Точнее сказать, всех, кроме меня.
Отец выставил меня из команды еще до того, как мы провели первый матч.
– Прости, сынок, но гольф не для тебя, – сказал он. – Возможно, в чем-то ты и преуспеешь, но только не в этом.
Рассеянно похлопав меня по плечу, он отправил меня прочь, в то время как мои приятели остались заниматься под его руководством. Несмотря на ощутимый удар по самолюбию, я окончательно убедился в том, что никогда не смогу соответствовать требованиям Лондона. Ему нужен был сын, которым бы он гордился, а я лишал его этой возможности своей неуклюжей игрой.

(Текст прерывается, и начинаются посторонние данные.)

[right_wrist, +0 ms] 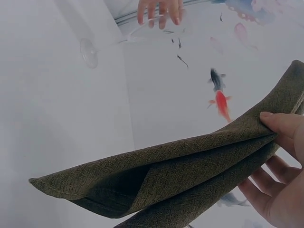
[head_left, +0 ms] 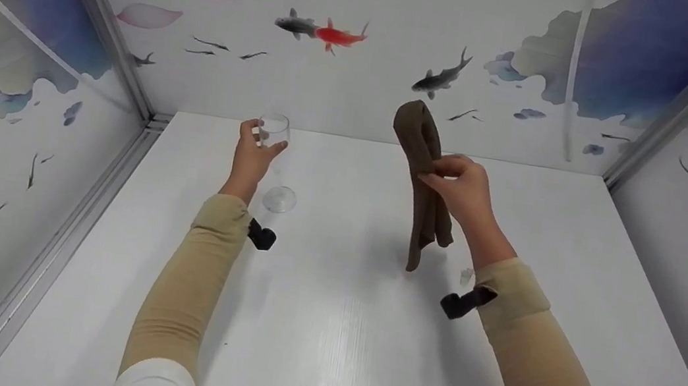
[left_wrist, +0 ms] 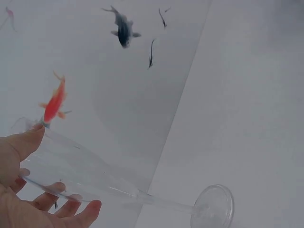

В тот день я пообещал себе, что никогда в жизни не возьмусь больше за клюшку для гольфа. И если бы не недавняя сделка с отцом, который подкупил меня воспоминаниями о матери, я однозначно сдержал бы данное слово.
– Почему ты выставил меня из команды? – спросил я, стараясь справиться с гневом и обидой. – Неужели настолько стыдился моей игры?
Лондон быстро отвел взгляд.
– У меня были на то причины, – сказал он. – Я уже давно хотел объясниться, но предпочел бы подождать еще немного. До того момента, когда родится твой малыш. Договорились?
Я заставил себя кивнуть.
– В конце концов, я прождал уже тринадцать лет. Какое значение имеет еще пара месяцев?
– Прекрасно, – сказал отец. – Не подумай, что я пытаюсь увести разговор в сторону, но мне бы хотелось знать, не сделал ли ты из сегодняшнего урока какие-то выводы?
Я на мгновение задумался, усиленно растирая пальцы ног.
– Пожалуй, – сказал я наконец. – Надо заранее готовиться к тому, что дети не всегда будут тебя слушаться. Как бы трудно это ни было, но порой нужно предоставлять им право выбора, даже если выбор этот кажется тебе на редкость глупым. Ну, как?
– В один прекрасный день из тебя получится превосходный инструктор по гольфу.
На этом наш седьмой урок подошел к концу.